The Congressional hearing we need
Once again the folks on Capitol Hill are spending time on a sideshow and ignoring the main event. What I’m talking about is today’s second round of Congressional hearings into the awful merger of Bank of America and Merrill Lynch.
Today’s featured witness is Gentle Ben Bernanke. Republicans on the House Financial Services Committee are determined to show that Bernanke twisted poor Ken Lewis’ arm, forced him to complete the Merrill acquisition and then covered it up. Meanwhile, Democrats want to prove that the BofA chief executive tried to blackmail the Fed and Treasury into coming up with financial aid to make the deal more palatable.
The truth, of course, probably lays somewhere between these two stark visions of reality. Or maybe it’s something entirely different.
But the point is, who really cares. As I’ve said before all this attention about the behind-the-scenes mating dance between BofA and Merrill is besides the point. Congress still refuses to hold a full-scale hearing into the root causes of the financial crisis.

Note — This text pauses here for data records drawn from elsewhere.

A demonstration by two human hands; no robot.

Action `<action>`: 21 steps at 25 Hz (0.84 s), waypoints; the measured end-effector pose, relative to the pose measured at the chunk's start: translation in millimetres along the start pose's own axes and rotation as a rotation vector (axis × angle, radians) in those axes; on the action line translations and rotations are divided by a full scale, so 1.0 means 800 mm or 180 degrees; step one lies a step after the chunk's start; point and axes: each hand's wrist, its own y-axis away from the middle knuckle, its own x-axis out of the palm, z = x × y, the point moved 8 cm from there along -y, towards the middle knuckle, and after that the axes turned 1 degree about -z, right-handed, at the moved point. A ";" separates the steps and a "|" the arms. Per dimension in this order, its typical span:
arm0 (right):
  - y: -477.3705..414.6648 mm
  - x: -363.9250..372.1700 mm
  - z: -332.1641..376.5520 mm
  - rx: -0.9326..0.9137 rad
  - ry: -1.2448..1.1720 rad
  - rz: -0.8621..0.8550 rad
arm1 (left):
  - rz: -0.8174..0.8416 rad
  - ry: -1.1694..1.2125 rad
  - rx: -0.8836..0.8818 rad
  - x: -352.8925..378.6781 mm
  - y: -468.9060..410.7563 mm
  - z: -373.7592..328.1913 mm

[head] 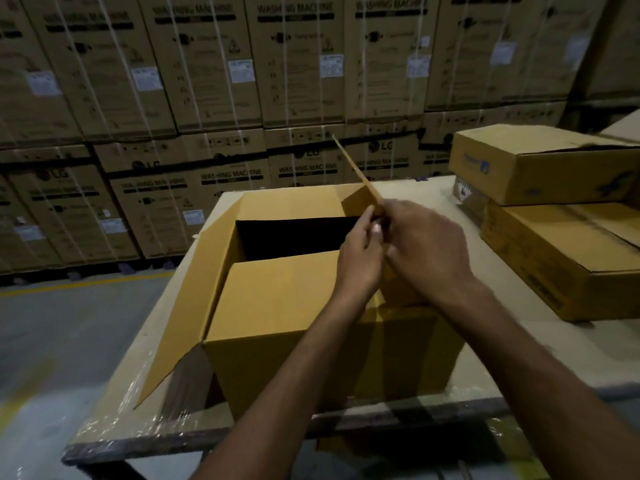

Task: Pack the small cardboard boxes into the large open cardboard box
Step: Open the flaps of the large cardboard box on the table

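The large box (311, 362) stands on the table (505, 351), directly below both hands. The left hand (360, 261) and right hand (427, 251) meet at its raised right flap (362, 197), fingers curled, pinching the edge.

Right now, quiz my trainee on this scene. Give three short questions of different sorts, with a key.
1. True or false: the left hand and right hand both hold one flap of the big box.
2. Where do the stacked boxes lie? A) inside the big box B) on the table, right of the big box C) on the floor
3. Fill in: the cartons behind the table read WASHING ____.

Key: 1 true; 2 B; 3 MACHINE.
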 end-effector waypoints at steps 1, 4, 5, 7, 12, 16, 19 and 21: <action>-0.005 -0.020 -0.023 0.0034 0.0126 -0.0248 | 0.0209 -0.0073 0.0111 0.029 -0.006 -0.011; -0.004 -0.052 -0.097 0.0259 0.1115 -0.0418 | 0.0776 -0.0938 0.0303 0.114 -0.017 -0.027; 0.002 -0.049 -0.120 0.0367 0.1386 -0.0212 | 0.0879 -0.1326 0.0378 0.135 -0.017 -0.025; 0.024 -0.023 -0.172 0.0674 0.1678 0.0443 | 0.0985 -0.2044 0.0548 0.172 -0.011 -0.013; 0.100 0.082 -0.292 0.2067 0.0042 0.1307 | 0.1079 -0.3404 0.0913 0.223 0.003 0.030; 0.142 0.151 -0.288 0.2206 -0.0980 0.2224 | 0.1295 -0.3857 0.0775 0.231 0.013 0.045; 0.112 0.143 -0.273 0.1942 -0.1677 0.1767 | 0.1071 -0.2932 0.1000 0.206 0.013 0.033; 0.073 0.123 -0.269 0.1790 -0.1765 0.1061 | 0.0586 -0.2639 0.1089 0.162 0.004 0.024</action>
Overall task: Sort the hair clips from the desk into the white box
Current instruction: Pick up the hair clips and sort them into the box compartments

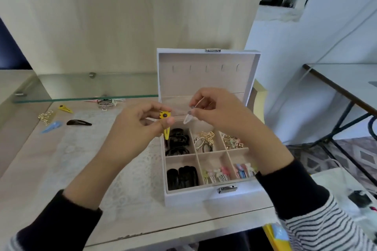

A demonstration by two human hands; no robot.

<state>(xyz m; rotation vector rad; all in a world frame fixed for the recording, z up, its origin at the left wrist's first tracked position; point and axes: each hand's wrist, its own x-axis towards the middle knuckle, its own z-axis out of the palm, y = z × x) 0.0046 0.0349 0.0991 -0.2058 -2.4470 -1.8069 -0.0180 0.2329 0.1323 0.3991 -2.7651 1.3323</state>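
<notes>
The white box (pixel 189 196) stands open on the desk, its lid upright and its compartments holding black, gold and coloured clips. Above its back left corner my left hand (pixel 140 124) pinches a yellow snap clip (pixel 166 126) with a dark flower centre. My right hand (pixel 216 112) pinches a pale, clear clip (pixel 188 118) close beside it. Loose on the desk at the left lie a black snap clip (pixel 79 122), a blue clip (pixel 52 126), a yellow clip (pixel 65 108) and gold clips (pixel 45 117).
A glass shelf (pixel 85 96) runs along the back, with a small heap of coloured clips (pixel 106 102) under its edge. A lace mat (pixel 85 149) covers the desk. Another table (pixel 346 85) stands to the right.
</notes>
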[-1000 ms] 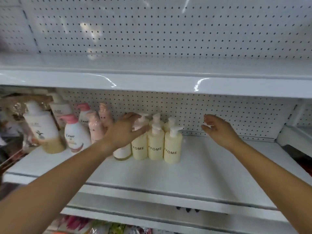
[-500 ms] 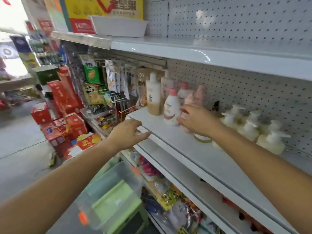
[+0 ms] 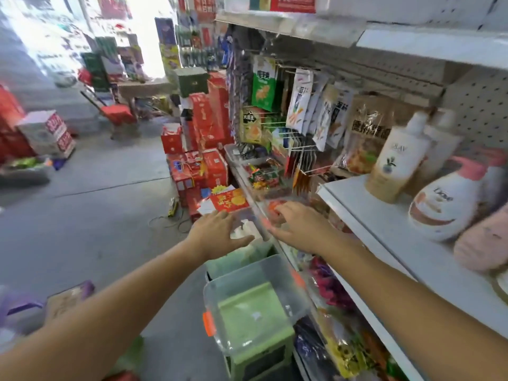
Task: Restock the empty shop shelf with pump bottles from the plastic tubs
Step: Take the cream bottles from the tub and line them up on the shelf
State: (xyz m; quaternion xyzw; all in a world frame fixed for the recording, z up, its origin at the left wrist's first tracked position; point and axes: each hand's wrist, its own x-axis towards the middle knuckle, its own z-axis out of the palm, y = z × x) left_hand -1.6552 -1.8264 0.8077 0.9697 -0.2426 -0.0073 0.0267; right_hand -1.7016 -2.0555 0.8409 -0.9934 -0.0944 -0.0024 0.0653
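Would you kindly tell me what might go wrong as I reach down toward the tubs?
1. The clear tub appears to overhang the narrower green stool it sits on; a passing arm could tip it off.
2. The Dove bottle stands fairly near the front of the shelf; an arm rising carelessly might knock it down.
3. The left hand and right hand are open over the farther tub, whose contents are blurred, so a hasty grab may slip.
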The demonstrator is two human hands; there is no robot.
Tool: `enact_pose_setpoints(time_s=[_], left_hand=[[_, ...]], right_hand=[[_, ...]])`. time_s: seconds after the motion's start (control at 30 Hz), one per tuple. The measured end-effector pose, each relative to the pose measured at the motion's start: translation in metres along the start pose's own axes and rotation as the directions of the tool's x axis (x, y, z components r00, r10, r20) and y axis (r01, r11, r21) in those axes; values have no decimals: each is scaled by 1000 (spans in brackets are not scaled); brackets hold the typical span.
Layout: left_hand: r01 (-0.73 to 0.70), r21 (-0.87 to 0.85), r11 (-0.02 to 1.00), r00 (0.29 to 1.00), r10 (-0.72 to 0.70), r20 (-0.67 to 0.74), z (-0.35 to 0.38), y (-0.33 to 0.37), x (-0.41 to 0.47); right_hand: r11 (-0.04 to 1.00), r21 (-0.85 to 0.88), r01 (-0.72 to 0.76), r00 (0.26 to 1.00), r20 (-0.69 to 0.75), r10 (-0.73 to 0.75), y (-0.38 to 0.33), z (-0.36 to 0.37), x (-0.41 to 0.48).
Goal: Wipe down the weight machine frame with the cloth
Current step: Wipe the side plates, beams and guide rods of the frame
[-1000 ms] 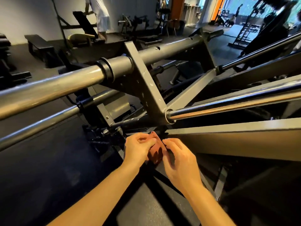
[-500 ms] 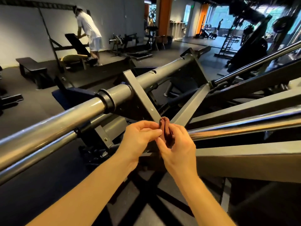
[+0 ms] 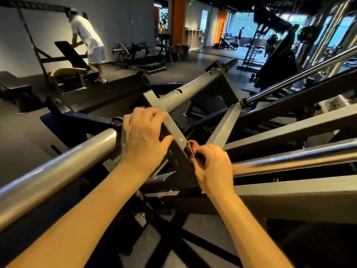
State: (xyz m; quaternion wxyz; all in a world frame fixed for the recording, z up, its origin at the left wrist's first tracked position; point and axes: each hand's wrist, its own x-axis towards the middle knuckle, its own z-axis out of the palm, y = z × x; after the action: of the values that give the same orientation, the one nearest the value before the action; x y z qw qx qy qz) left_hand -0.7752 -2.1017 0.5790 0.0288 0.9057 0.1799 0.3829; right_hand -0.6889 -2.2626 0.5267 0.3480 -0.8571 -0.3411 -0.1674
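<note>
The right hand [image 3: 212,167], just right of the frame's centre, is closed round a small reddish-brown cloth [image 3: 193,149]. The cloth is bunched tight, and only a wad shows above the thumb and forefinger. That wad sits against the right edge of a flat grey brace [image 3: 173,130] that runs diagonally up and to the left. Whether it presses firmly or only touches cannot be told.

The left hand [image 3: 144,138], at centre left, grips the weight machine frame [image 3: 289,192] where the brace crosses a thick round tube [image 3: 58,167]. Its fingers curl over the far edge and the thumb reaches across the brace's face.

The step in hand looks like wiping this brace. So little cloth is exposed that each stroke would clean only a narrow strip. It would do better to open the wad and lay a flat pad on the metal. Then draw it along the length of the brace in overlapping passes, covering the face as well as the edge, with care round the small holes in the face. The left hand steadies the body well, but it covers part of the brace, so it should shift once the cloth gets there.

A chrome rod [image 3: 289,157] runs off to the right, just beside the right hand. More grey beams fan out toward the right edge. In the upper left, well apart, a person in white [image 3: 87,35] bends over an inclined bench [image 3: 71,53].
</note>
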Motion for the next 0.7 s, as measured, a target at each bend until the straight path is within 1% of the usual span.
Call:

US Appeals Court Judge Richard Posner, in an op-ed in The New York Times, makes a good point in faulting Congress and the White House for not conducting some 9/11 style commission investigation into the financial crisis and how it occurred. Posner rightly argues that “until these causes are determined we won’t know how to prevent a recurrence.”
But sadly, the political call in Washington has no interest in conducting such a worthwhile investigation. Instead what we can look forward to is part three of this political circus when former Treasury Secretary Hank Paulson is called to the stand by the Congressional panel.